Она встретила меня криками, говоря, что увидела меня в партере, и была уверена, что приду с ней повидаться. Она представила мне сразу своего мужа, который играл роли Скапена, и свою дочь, которой было девять лет и которая обнаруживала талант в области танца. Ее история не была длинной. В тот же год, как я видел ее в Авиньоне, она отправилась в Турин вместе со своим отцом и, будучи влюблена в человека, которого она мне представила, она покинула своих родителей, чтобы стать его женой, и сделалась комедианткой, как и он. Она знала, что ее отец умер, но не знала, что стало с ее матерью. Она сказала мне, что живет верной супружескому долгу, но не делаясь смешной в той части, чтобы не лишать надежды своей суровостью кое-кого, кто объявляет себя влюбленным в нее и добивается возможности быть услышанным. В Триесте, однако, она заверила меня, что не имеет никого, и что ее единственным удовольствием является давать небольшие ужины для друзей, так, чтобы расходы ее не слишком затрудняли, потому что она зарабатывает достаточно, составляя небольшой банчок в фараон. Она таллирует, и она просила меня побывать на ее партиях. Я заверил ее, уходя, что она увидит меня в тот же день после комедии, и, поскольку банк небольшой — игра в Триесте была запрещена — я сыграю, как и все остальные, по-маленькой.

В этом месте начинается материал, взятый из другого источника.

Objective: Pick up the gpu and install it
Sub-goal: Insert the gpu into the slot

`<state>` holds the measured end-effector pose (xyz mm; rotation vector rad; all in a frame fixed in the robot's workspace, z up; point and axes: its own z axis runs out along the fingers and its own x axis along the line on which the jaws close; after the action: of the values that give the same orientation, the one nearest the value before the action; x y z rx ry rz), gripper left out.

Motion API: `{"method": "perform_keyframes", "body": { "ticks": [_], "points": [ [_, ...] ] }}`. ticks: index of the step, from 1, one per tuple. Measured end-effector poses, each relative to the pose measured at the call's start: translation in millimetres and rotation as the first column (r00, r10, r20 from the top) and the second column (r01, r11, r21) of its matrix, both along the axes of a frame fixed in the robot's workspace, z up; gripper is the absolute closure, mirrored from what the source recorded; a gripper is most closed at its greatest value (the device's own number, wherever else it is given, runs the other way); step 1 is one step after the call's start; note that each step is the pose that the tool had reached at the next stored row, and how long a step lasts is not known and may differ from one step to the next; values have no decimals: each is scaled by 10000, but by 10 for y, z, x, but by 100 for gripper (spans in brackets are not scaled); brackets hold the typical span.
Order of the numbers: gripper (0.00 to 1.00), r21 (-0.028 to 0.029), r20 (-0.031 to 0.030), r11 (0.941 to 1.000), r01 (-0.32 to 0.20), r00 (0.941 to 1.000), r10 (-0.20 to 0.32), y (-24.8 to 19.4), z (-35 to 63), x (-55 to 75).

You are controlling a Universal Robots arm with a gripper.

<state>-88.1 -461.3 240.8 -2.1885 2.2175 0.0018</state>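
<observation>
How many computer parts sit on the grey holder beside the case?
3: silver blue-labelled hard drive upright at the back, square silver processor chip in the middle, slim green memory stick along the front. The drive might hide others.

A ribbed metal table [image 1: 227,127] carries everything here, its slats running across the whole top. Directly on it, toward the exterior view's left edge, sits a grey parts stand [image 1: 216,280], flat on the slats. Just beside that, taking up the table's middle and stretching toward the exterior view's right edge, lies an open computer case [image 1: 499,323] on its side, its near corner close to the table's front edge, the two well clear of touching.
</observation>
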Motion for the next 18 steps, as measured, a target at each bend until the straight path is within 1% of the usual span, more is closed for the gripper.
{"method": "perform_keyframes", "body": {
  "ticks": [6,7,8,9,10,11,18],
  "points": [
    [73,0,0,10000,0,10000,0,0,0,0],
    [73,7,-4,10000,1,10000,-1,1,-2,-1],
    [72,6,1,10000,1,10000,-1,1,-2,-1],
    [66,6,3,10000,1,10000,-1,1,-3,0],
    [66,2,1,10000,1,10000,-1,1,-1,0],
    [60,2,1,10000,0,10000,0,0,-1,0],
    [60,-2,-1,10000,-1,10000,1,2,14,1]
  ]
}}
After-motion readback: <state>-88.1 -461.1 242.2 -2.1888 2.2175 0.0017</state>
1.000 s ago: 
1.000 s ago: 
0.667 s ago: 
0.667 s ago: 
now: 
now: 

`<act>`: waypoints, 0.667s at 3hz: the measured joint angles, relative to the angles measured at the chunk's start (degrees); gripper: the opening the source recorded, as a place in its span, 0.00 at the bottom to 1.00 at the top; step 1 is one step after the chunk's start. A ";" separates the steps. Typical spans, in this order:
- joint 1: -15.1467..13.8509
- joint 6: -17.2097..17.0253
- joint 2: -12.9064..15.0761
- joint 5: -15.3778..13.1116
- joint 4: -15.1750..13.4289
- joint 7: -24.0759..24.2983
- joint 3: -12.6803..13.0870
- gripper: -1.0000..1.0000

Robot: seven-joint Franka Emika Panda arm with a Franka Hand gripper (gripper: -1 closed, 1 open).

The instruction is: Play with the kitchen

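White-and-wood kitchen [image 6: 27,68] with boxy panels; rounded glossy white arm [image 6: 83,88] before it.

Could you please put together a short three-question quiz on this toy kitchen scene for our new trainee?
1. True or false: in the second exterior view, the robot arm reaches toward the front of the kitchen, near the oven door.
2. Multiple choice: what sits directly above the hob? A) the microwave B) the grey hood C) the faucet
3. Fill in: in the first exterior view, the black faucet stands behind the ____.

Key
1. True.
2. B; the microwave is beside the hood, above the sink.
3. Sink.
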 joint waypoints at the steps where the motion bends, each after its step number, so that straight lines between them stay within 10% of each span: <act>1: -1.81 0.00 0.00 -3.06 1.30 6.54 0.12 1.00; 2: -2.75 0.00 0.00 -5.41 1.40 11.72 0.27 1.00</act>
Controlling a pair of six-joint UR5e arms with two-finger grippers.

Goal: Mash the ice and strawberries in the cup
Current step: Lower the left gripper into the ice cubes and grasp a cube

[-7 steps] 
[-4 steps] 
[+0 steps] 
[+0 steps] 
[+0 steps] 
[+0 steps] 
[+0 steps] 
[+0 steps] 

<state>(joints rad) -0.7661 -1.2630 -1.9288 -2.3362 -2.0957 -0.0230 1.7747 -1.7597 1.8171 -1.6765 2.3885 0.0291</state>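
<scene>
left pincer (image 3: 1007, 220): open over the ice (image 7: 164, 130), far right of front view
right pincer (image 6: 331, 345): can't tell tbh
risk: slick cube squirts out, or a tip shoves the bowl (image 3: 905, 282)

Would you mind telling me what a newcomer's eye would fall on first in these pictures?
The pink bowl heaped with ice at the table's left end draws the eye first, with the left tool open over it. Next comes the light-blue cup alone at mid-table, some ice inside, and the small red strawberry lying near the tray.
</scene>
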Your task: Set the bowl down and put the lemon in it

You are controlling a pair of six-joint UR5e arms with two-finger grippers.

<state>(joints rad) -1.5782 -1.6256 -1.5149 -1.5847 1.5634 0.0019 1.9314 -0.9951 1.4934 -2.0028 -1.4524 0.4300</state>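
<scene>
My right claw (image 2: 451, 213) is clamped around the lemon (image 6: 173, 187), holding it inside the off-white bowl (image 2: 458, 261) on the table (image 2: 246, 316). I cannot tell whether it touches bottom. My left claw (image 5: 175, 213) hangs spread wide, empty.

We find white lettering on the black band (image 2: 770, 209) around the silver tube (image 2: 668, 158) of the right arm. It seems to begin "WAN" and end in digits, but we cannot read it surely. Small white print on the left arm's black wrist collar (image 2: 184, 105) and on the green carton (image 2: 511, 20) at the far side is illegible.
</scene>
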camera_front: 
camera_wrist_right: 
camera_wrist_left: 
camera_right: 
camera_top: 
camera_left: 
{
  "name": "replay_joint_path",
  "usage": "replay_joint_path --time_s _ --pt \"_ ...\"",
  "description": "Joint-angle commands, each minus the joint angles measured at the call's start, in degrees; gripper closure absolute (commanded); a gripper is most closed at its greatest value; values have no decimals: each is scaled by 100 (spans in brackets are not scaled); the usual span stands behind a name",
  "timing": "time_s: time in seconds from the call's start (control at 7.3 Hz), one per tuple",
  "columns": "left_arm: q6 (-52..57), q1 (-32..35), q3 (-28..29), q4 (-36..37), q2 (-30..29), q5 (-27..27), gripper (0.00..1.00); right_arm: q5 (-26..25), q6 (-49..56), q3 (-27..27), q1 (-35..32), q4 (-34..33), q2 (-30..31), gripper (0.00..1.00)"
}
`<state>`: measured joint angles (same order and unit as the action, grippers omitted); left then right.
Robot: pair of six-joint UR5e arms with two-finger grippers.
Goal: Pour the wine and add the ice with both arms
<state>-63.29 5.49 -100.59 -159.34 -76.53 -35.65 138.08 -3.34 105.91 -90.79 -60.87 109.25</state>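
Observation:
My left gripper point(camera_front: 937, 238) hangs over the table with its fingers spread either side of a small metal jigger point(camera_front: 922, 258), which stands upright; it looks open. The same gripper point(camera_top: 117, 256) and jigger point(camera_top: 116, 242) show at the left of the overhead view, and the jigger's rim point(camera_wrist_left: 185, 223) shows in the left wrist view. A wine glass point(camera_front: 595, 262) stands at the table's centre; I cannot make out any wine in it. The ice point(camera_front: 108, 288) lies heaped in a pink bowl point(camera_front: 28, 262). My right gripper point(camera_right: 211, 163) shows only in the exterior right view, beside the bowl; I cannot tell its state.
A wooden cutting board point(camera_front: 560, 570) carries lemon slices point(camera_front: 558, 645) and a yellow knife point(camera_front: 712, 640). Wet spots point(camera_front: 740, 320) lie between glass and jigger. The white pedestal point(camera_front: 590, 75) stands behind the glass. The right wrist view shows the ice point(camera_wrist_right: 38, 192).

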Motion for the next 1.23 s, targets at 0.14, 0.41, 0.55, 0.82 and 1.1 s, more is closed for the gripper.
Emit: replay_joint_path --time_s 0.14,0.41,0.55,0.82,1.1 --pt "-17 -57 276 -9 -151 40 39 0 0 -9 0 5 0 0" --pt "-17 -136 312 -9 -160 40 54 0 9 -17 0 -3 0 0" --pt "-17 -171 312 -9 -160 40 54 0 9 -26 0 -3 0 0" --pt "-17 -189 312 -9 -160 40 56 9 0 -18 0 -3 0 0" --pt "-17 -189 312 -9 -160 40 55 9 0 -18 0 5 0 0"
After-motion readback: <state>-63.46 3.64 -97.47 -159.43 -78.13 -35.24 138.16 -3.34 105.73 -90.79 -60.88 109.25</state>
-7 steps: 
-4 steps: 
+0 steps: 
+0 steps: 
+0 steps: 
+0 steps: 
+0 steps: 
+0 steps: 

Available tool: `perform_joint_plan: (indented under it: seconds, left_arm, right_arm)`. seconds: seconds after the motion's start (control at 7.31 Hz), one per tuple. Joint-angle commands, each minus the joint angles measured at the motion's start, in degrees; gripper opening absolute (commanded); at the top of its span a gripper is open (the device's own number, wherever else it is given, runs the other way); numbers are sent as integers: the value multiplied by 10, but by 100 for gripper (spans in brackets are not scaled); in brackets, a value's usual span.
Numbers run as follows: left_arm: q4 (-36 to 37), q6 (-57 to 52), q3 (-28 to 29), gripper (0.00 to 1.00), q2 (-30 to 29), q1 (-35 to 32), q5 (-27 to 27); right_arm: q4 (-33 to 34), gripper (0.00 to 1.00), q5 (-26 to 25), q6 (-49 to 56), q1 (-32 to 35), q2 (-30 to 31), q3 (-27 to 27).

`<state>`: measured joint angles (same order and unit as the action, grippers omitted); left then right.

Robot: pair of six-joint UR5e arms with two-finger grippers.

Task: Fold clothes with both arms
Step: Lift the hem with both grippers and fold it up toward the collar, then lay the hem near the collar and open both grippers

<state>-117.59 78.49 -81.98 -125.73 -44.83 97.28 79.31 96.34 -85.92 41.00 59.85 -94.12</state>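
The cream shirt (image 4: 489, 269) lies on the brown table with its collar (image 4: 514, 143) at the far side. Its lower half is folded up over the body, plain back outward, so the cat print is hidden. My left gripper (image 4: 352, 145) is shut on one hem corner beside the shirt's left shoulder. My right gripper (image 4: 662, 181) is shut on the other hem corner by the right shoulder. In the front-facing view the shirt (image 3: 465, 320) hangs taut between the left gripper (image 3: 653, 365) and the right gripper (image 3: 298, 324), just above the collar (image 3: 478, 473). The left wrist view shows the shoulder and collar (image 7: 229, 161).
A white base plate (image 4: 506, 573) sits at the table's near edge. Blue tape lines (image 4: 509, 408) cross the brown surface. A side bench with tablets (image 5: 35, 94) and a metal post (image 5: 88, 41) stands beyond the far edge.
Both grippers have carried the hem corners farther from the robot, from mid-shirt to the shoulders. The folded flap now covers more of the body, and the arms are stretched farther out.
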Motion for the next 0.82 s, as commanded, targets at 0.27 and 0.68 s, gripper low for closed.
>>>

Я прихожу туда, ужинаю в компании ветреников, молодых торговцев, всех, влюбленных в нее. После ужина она составляет небольшой банк, и мы все начинаем понтировать. Но мое удивление было немалым, когда я понял, и несомненно, что она передергивает карты, и очень умело, и все время кстати. Мне захотелось посмеяться, когда я увидел, как она применяет свой талант против меня самого. Я ничего не сказал, и ушел вместе со всеми, потеряв несколько флоринов. Это был пустяк, но мне не хотелось, чтобы Ирен принимала меня за простака. Я увидел ее на следующий день на репетиции в театре и сделал ей комплимент по поводу ее уменья; она сначала сделала вид, что меня не понимает, и когда я сказал ей, о чем идет речь, она посмела сказать мне, что я ошибаюсь; но когда я сказал ей, поворачиваясь к выходу, что она раскается, не захотев согласиться с очевидным, она сказала мне, смеясь, что это правда, и если я хочу сказать ей, сколько я проиграл, она готова вернуть мне мои деньги, и даже заинтересовать меня в ее банке, так, что никто не узнает, за исключением ее мужа. Я сказал, что не хочу ни того, ни другого, и даже не буду более присутствовать на ее вечерах, но буду остерегаться, чтобы не быть замешанным в крупном проигрыше кого-то из ее друзей, потому что об этом узнают, и в этом случае ее подвергнут штрафу, потому что игра строго запрещена. Она сказала, что это знает, что она ни с кем не играет на слово и что все эти молодые люди дали ей слово хранить секрет. Я сказал, что больше не буду ходить к ней на ужин, но она доставит мне удовольствие, придя ко мне позавтракать, когда у нее будет время. Она пришла несколько дней спустя, вместе со своей дочерью, которая мне понравилась и не отказалась меня приласкать. Одним прекрасным утром она встретилась с бароном Питони, который любил, как и я, молоденьких девочек, ему понравилась дочка Ирен, и он попросил мать доставить ему как-нибудь то же удовольствие, что она доставила мне. Я убедил ее принять предложение, и барон влюбился. Это стало удачей для Ирен, потому что ближе к концу карнавала она была обвинена, и барон подверг бы ее всем строгостям полицейских законов, если бы, став ее другом, не предупредил ее, чтобы она прекратила игру. Ее не смогли подвергнуть штрафу, потому что, когда пришли, чтобы захватить ее врасплох, там не нашли никого.
С началом поста она уехала вместе со всей труппой, и три года спустя я увидел ее в Падуе, где свел с ее дочерью гораздо более нежное знакомство.[19]